**Exercise details**:
Looking at the records below, please work out how many lines contain the word "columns" and give the number alone.

****

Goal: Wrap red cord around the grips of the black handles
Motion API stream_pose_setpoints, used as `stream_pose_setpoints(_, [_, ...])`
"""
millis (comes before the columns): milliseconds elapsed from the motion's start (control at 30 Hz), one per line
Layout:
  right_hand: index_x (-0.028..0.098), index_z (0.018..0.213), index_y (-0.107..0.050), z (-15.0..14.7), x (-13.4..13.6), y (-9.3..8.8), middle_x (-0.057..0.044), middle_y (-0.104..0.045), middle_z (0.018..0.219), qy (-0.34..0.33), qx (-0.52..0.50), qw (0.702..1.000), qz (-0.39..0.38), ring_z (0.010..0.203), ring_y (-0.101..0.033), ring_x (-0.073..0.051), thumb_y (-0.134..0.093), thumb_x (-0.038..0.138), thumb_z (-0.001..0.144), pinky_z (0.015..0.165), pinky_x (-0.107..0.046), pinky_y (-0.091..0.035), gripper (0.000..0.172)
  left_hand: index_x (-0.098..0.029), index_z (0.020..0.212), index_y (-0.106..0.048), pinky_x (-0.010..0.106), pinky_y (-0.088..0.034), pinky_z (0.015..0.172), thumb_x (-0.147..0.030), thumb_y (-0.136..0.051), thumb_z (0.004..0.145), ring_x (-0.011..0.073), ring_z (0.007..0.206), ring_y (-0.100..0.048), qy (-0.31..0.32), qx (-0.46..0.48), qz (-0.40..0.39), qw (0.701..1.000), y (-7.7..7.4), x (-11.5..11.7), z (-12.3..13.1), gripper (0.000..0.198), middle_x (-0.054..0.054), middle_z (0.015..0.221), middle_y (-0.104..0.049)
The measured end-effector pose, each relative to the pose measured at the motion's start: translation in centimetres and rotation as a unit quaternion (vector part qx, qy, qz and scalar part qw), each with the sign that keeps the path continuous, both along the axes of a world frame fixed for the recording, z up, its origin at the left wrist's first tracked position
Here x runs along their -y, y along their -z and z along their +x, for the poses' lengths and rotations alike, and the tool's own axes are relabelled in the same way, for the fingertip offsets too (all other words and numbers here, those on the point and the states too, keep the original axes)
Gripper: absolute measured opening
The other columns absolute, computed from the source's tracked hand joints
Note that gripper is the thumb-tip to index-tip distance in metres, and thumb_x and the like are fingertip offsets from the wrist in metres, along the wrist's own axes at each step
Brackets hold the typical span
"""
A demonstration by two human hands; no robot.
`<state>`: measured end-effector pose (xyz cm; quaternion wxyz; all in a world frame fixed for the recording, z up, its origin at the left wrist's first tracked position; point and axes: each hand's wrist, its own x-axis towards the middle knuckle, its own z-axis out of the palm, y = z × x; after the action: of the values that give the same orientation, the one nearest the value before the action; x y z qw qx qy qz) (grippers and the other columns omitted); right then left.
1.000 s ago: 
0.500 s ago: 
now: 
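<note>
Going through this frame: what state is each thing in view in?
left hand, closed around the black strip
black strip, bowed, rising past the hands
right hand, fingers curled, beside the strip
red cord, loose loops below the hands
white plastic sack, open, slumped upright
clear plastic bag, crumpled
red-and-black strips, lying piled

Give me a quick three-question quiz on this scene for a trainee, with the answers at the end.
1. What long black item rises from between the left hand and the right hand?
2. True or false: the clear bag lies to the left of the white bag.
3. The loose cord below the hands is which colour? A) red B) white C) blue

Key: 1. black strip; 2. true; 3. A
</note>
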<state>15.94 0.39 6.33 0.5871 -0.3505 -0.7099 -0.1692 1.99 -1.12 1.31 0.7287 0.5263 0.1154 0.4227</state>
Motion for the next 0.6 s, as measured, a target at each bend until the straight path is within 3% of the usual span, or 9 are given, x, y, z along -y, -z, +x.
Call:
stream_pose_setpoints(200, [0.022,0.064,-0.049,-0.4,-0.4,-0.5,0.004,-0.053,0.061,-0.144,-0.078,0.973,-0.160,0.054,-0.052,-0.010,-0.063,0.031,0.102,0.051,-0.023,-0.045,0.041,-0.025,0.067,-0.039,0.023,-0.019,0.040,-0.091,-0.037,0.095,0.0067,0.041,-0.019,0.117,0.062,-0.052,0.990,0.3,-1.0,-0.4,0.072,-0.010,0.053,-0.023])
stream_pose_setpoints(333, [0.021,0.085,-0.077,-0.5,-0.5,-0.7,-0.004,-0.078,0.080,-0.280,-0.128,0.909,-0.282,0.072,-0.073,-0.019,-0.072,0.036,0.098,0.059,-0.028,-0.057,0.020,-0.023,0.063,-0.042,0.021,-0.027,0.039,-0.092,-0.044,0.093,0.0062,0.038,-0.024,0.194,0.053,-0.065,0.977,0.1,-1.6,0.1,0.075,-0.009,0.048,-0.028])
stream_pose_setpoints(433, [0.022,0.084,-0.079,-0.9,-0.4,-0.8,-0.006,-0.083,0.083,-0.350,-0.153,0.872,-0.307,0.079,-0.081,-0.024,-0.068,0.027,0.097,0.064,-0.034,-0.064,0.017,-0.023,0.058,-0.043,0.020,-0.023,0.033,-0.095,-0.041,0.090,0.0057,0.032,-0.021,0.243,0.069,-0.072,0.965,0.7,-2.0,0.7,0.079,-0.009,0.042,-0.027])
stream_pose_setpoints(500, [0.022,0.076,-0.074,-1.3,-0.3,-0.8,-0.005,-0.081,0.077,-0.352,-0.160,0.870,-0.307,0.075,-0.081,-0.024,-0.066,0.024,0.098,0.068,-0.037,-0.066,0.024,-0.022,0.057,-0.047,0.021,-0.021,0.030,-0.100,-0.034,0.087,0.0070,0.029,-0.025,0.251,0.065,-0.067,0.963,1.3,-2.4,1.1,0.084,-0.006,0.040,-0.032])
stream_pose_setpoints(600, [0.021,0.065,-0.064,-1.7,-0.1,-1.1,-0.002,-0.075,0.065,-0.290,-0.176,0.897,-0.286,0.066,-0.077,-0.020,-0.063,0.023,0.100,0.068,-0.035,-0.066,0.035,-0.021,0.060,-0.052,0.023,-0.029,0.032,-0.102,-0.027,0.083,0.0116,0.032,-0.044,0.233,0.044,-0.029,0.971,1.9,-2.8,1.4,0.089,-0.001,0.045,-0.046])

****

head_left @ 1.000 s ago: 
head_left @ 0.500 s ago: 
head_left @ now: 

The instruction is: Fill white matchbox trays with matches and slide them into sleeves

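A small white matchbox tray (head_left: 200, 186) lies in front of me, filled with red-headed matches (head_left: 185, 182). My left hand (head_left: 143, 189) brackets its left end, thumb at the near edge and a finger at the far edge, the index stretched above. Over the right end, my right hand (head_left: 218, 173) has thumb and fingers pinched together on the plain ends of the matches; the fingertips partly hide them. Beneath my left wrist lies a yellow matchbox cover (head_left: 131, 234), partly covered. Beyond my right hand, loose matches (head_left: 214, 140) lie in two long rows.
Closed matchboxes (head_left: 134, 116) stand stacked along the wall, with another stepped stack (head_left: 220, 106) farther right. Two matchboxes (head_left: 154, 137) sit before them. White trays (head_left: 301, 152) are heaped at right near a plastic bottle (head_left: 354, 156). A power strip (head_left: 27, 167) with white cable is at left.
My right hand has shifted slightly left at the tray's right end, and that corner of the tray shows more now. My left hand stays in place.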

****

**Solved problem**:
3